# What the task requires
Report how many lines of the data below contain "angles". Give nothing besides the number.

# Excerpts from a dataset
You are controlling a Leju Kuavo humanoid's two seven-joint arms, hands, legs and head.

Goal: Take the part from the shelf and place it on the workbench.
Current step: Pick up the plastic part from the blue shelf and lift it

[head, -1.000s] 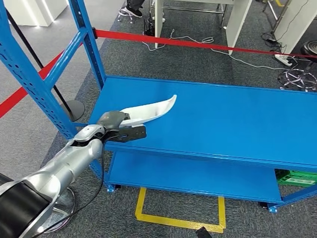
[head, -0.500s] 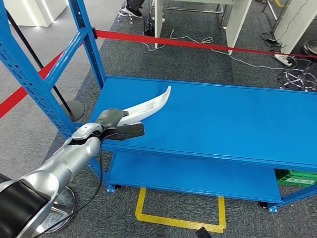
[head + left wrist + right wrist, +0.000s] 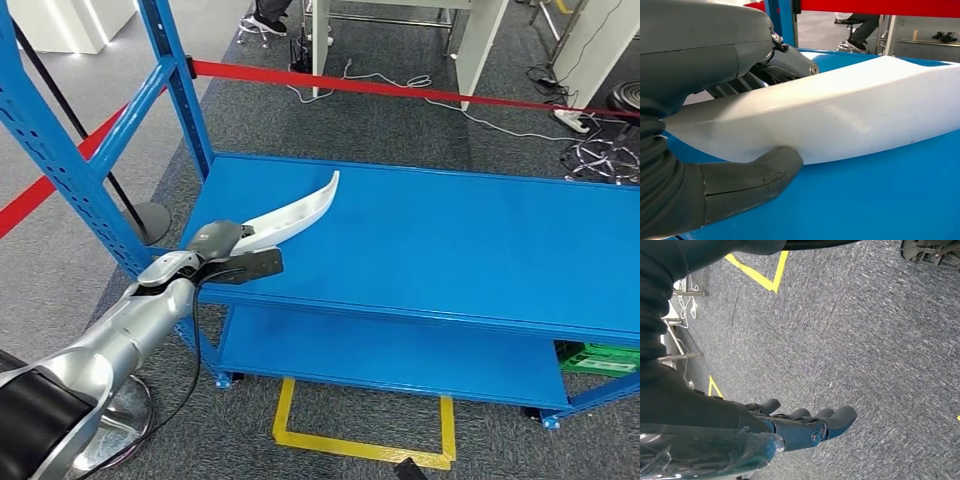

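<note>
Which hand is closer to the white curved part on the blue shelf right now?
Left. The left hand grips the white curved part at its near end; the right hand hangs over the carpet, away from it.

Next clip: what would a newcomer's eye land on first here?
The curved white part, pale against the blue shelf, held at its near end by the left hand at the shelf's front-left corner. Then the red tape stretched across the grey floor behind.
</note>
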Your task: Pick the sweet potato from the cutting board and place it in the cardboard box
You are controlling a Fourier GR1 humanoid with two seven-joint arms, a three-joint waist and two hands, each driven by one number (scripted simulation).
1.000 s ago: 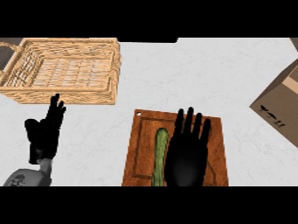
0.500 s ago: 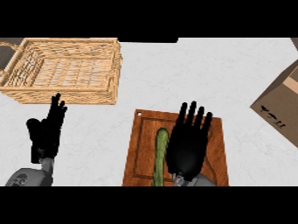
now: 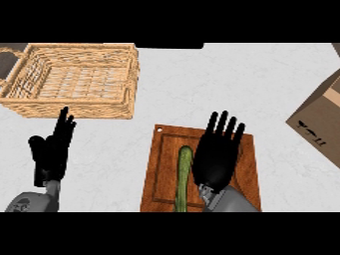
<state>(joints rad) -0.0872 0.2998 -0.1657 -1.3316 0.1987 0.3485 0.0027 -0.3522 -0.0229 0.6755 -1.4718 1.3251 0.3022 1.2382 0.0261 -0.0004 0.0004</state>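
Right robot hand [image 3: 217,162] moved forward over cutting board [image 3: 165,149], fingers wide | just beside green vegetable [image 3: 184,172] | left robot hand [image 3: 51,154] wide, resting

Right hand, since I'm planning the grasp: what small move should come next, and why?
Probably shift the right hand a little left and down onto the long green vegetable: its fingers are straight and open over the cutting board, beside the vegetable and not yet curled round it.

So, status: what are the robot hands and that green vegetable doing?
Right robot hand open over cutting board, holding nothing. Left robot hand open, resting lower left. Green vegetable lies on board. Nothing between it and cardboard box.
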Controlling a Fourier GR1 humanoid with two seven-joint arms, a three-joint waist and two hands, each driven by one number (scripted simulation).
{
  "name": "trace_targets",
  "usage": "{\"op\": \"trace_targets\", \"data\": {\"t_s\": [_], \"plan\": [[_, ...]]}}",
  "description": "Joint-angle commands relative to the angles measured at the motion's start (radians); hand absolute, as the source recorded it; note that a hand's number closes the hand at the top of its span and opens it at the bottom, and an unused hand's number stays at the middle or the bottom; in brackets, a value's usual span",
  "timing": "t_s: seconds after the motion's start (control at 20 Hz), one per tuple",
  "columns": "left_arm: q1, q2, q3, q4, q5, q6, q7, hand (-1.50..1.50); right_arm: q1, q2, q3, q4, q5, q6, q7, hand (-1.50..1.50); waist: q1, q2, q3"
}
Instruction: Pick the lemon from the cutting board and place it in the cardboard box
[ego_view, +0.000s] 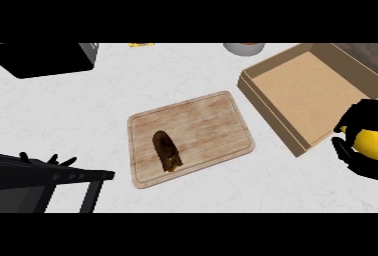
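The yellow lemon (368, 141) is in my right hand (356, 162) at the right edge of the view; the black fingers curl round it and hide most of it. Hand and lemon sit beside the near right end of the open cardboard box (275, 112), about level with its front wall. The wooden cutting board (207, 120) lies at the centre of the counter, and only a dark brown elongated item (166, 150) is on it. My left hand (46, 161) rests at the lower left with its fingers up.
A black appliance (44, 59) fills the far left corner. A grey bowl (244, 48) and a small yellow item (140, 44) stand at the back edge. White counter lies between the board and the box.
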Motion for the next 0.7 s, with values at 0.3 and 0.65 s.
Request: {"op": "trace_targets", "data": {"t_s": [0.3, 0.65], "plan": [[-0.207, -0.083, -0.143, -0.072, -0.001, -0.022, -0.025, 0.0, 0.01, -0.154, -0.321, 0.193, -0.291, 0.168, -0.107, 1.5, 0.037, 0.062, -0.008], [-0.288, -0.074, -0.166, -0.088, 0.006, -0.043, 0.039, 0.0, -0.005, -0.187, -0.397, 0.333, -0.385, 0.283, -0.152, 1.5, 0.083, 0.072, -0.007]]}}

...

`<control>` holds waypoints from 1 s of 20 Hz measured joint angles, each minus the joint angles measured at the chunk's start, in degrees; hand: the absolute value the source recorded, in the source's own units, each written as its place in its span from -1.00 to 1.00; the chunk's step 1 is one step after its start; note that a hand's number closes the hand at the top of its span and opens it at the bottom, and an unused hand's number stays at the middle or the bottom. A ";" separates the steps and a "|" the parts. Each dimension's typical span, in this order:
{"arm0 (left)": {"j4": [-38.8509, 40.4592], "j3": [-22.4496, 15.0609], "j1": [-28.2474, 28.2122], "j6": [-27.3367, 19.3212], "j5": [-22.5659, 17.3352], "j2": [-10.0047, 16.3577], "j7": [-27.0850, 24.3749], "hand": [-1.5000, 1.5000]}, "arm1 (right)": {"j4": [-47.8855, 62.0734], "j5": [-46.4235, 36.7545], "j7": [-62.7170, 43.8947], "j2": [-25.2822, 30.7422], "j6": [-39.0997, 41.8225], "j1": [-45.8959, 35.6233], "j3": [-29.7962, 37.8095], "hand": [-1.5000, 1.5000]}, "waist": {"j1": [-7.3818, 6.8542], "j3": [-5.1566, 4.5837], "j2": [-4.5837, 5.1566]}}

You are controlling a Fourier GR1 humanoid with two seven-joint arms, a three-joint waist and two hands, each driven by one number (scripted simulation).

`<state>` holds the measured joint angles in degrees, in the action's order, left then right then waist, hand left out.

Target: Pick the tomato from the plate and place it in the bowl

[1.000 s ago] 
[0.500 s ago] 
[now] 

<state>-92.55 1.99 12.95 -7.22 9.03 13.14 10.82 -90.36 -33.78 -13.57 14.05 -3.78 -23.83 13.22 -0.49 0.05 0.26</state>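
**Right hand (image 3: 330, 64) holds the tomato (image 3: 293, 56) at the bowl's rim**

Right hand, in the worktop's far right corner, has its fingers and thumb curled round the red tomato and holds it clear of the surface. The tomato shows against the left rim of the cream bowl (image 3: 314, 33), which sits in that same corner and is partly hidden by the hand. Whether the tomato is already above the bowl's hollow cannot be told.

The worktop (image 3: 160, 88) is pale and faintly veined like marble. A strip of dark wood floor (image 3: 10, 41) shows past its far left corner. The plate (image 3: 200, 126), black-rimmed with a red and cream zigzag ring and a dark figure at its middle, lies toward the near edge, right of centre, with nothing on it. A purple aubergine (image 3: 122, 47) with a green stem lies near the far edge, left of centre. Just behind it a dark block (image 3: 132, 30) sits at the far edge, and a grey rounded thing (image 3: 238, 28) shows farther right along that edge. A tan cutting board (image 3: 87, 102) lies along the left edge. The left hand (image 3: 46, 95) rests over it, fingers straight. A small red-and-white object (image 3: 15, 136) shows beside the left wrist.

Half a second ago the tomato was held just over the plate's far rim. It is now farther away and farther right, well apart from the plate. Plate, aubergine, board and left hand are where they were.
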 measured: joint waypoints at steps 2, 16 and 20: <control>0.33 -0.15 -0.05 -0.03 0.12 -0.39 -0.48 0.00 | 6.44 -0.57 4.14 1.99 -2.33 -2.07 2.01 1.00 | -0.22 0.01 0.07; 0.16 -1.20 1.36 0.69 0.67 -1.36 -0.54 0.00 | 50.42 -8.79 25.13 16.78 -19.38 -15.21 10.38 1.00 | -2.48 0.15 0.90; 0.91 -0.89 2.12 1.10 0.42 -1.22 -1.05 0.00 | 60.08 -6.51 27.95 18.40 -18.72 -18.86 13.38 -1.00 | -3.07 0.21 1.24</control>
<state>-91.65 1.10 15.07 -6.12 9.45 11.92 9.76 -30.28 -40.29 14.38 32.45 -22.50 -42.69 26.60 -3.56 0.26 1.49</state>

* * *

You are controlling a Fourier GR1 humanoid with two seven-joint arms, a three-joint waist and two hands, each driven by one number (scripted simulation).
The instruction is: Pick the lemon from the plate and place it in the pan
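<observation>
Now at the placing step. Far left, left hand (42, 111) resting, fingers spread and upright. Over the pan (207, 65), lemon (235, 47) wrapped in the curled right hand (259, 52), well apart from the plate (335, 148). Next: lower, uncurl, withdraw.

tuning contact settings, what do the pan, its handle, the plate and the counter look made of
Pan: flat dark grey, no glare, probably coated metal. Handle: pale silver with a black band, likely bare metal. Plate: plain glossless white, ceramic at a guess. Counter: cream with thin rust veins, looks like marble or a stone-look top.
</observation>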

# Completed task
3